Vivemos tempos perigosos em que determinados líderes ou protolíderes põem em questão os limites da democracia, eletrizam as massas com discursos, explorando os sentimentos viscerais, nomeadamente os de patriotismo e ódio, manipulando ao sabor do capricho com vista à manutenção do poder. Há pouco tempo, no discurso oficial no Dia Nacional dos Estados Unidos da América e uns meses antes da reta final da campanha presidencial, Donald Trump declarou: «A nossa nação está a testemunhar uma campanha implacável para apagar a nossa história, difamar os nossos heróis, apagar os nossos valores e doutrinar os nossos filhos.» Poderíamos multiplicar exemplos recentes em diversas geografias e proferidos em diferentes línguas que mostram como determinados líderes exploram a estesia dos cidadãos-eleitores, posicionando-se como protetores dos seus reinos e herdeiros das histórias nacionais.

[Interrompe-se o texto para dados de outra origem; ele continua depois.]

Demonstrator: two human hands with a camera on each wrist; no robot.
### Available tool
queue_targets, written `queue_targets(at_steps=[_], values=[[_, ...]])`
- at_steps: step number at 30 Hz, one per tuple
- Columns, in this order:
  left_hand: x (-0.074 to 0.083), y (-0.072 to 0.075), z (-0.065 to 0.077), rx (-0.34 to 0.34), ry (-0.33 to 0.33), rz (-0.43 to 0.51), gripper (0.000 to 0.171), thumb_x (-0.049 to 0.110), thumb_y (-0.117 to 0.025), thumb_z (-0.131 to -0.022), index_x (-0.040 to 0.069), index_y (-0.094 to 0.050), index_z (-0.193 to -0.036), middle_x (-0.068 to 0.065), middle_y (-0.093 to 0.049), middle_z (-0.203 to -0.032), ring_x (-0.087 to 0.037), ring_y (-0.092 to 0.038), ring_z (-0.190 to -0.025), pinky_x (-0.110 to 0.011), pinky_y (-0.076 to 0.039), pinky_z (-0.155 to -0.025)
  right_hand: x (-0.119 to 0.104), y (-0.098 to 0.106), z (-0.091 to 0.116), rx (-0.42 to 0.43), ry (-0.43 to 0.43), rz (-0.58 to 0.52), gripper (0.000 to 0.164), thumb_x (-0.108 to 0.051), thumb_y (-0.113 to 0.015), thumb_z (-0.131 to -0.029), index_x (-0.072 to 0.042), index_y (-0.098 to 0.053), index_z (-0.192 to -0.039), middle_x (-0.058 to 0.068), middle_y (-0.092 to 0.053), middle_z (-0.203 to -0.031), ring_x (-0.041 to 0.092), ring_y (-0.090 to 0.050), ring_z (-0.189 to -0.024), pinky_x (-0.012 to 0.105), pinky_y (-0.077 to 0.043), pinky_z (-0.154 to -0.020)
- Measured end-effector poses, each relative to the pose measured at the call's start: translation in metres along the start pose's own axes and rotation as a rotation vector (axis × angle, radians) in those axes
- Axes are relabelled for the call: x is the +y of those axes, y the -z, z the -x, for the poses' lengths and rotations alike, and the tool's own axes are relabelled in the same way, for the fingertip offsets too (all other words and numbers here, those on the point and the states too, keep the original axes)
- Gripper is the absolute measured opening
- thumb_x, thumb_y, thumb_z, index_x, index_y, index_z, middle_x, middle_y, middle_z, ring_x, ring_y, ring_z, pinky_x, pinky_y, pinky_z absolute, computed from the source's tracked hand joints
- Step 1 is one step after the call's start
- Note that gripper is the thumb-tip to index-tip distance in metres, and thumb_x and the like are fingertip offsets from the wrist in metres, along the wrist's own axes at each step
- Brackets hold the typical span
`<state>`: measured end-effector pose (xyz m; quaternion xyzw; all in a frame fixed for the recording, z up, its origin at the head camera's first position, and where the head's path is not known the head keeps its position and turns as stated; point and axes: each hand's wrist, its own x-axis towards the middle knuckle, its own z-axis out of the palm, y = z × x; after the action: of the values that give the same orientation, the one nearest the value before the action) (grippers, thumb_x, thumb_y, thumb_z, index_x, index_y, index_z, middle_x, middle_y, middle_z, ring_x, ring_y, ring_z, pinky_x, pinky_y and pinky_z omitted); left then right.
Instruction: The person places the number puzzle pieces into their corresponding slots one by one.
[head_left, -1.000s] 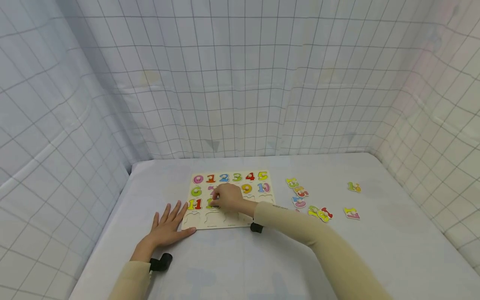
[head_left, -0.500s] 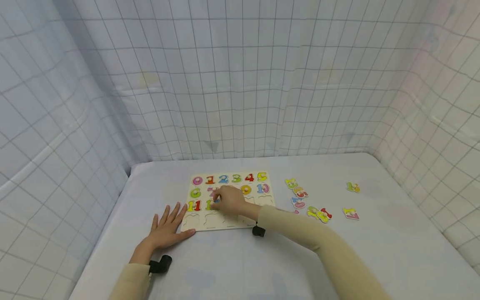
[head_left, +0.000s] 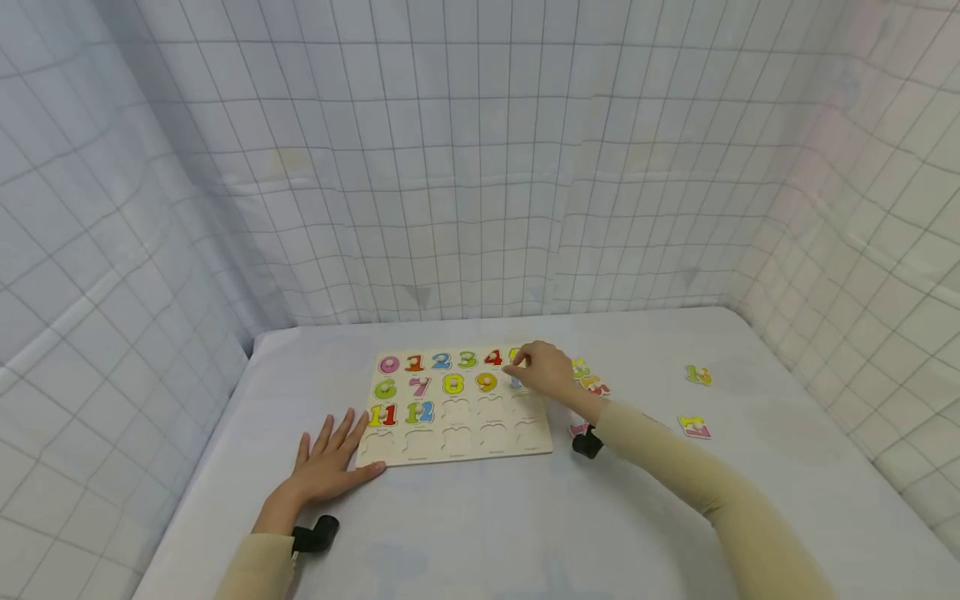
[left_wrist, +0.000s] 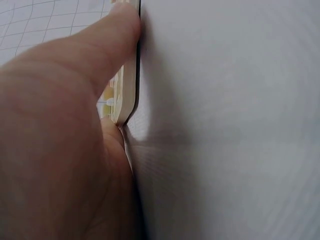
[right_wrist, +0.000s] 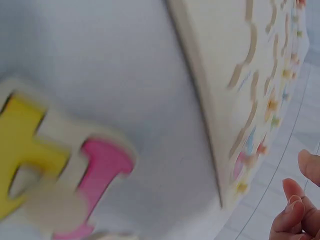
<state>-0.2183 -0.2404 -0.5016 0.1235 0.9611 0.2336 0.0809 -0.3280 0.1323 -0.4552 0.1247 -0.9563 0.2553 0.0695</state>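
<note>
A wooden number puzzle board point(head_left: 512, 435) lies on the table, its top rows filled with coloured number pieces and several bare recesses nearer me. Green and blue, the 12 piece point(head_left: 420, 412) sits in the third row beside the 11 piece point(head_left: 383, 415). My left hand point(head_left: 326, 471) is spread at the board's left side, thumb at its front corner; the left wrist view shows that thumb against the edge. Over the board's right end, my right hand point(head_left: 547, 371) overlaps the 5 and 10 pieces. In the right wrist view its thumb and fingers point(right_wrist: 290, 217) stand apart, holding nothing.
Right of the board lie loose number pieces, among them a red and orange one point(head_left: 595, 386), a green and orange one point(head_left: 699, 375) and a yellow and pink one point(head_left: 695, 427). My right forearm hides others. A gridded white curtain point(head_left: 480, 208) surrounds the table.
My right hand has left the 12 piece and moved right, uncovering the 7 and 8 pieces and the 12 in its row. The left hand stays at the board's edge.
</note>
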Motion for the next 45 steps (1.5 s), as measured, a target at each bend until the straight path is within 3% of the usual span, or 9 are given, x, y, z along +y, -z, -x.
queue_targets(at_steps=[4,9,16,25,31,36,45], values=[[-0.006,-0.004,-0.002,0.0,0.024,-0.047,0.098,0.072,-0.05,-0.082,0.018,-0.011,-0.154,-0.014,-0.002,-0.158,-0.038,0.012,-0.14,-0.06,0.022,-0.1,0.032,0.019,0.002,0.024,-0.095,0.058,0.027,-0.039,-0.073,-0.083,-0.012,-0.068,-0.082,0.0,-0.054,-0.071,0.016,-0.049,-0.06,0.027,-0.037,-0.047],[-0.008,-0.006,-0.004,-0.004,0.033,-0.063,0.098,0.072,-0.049,-0.082,0.017,-0.01,-0.154,-0.015,-0.002,-0.158,-0.038,0.012,-0.14,-0.059,0.022,-0.1,0.063,0.032,0.003,-0.038,-0.216,0.145,0.034,-0.042,-0.07,-0.085,-0.008,-0.066,-0.086,0.004,-0.059,-0.078,0.018,-0.052,-0.063,0.03,-0.042,-0.05],[-0.001,-0.002,-0.001,-0.006,0.018,-0.027,0.097,0.069,-0.051,-0.083,0.015,-0.013,-0.154,-0.016,-0.003,-0.157,-0.04,0.012,-0.14,-0.06,0.022,-0.1,0.081,0.037,0.007,-0.133,-0.279,0.22,0.036,-0.039,-0.068,-0.087,-0.003,-0.067,-0.089,0.006,-0.063,-0.08,0.018,-0.055,-0.061,0.03,-0.044,-0.049],[-0.01,-0.008,-0.005,0.004,0.025,-0.048,0.099,0.073,-0.049,-0.082,0.019,-0.009,-0.154,-0.014,-0.003,-0.158,-0.038,0.012,-0.14,-0.058,0.024,-0.099,0.083,0.033,0.01,-0.124,-0.268,0.24,0.03,-0.033,-0.065,-0.09,-0.004,-0.065,-0.085,0.004,-0.06,-0.075,0.018,-0.055,-0.06,0.03,-0.044,-0.049],[-0.001,-0.001,-0.003,-0.028,0.039,-0.047,0.098,0.071,-0.05,-0.083,0.015,-0.011,-0.154,-0.016,-0.002,-0.157,-0.04,0.012,-0.14,-0.059,0.022,-0.1,0.084,0.03,0.011,-0.096,-0.25,0.272,0.026,-0.028,-0.065,-0.091,-0.002,-0.066,-0.09,0.006,-0.061,-0.076,0.019,-0.055,-0.061,0.031,-0.045,-0.052],[0.0,-0.002,-0.001,-0.014,0.036,-0.037,0.097,0.07,-0.051,-0.083,0.016,-0.012,-0.154,-0.017,-0.004,-0.157,-0.04,0.012,-0.14,-0.059,0.022,-0.1,0.083,0.03,0.009,-0.053,-0.229,0.263,0.023,-0.026,-0.065,-0.09,-0.003,-0.066,-0.087,0.006,-0.062,-0.078,0.018,-0.055,-0.061,0.03,-0.044,-0.05],[0.005,0.001,0.001,-0.014,0.035,-0.031,0.097,0.069,-0.052,-0.083,0.015,-0.013,-0.154,-0.016,-0.003,-0.157,-0.039,0.012,-0.14,-0.06,0.02,-0.101,0.043,0.028,0.002,-0.016,-0.081,0.203,0.022,-0.028,-0.069,-0.088,-0.005,-0.067,-0.088,0.004,-0.06,-0.079,0.018,-0.052,-0.062,0.033,-0.044,-0.055]])
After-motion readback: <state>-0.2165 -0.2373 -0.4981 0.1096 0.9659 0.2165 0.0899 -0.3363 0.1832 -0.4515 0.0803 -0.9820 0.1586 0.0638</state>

Outro aspeto extremamente relevante é o facto de a narrativa se construir a partir de e explorar o sentimento de solidão individual, refletido na vida do conversador motorista de táxi e percebido na ausência de contraponto do passageiro ouvinte que se percebe ser anuente. Hannah Arendt defendeu, em As Origens do Totalitarismo, que o totalitarismo se sustenta no apagamento da identidade individual através do sentimento profundo de isolamento e consequente ausência de relações sociais normais, substituídas pela exploração da lealdade extrema: «Não se pode esperar essa lealdade», afirma Arendt, «a não ser de seres humanos completamente isolados que, desprovidos de outros laços sociais – de família, amizade, camaradagem – só adquirem sentido de terem lugar neste mundo quando participam de um movimento, pertencem ao partido.» (Arendt 1973, 373) A solidão em Montanha Distante emerge do controlo esmagador do que devem ser as escolhas individuais e que, deixando o indivíduo incapaz de fazê-las, anulando a sua espontaneidade, as suas tendências e até a possibilidade de errar (que determinam a natureza humana): quer seja a escolha do futuro profissional, quer seja a escolha que se faz na vida amorosa (quem se escolhe para amar e como se escolhe amar). Os cidadãos destas vilas são indivíduos solitários, que não têm palavra própria ou que não ousam proferi-la em voz alta. A subversão reside na utilização do poder da palavra: contar, narrar, testemunhar para memória futura. Neste aspeto, penso que António Ladeira continua a ser – tal como eu – relativamente otimista. É na consciência do poder da palavra – não direi a solução, mas a esperança de escaparmos a formas totalitárias ou absolutistas de existência comunitária. O princípio da empatia, da capacidade de o ser humano interagir, dar-se ao Outro, seu semelhante –, mesmo que isso implique a violação de regras impostas e um risco para a segurança pessoal. É o gesto de empatia que a história deve registar; é neste gesto que nega uma obediência amorfa a uma estrutura em favor da consideração com o outro que revoluções podem acontecer ou que podemos impedir que sociedades como estas se organizem de vez.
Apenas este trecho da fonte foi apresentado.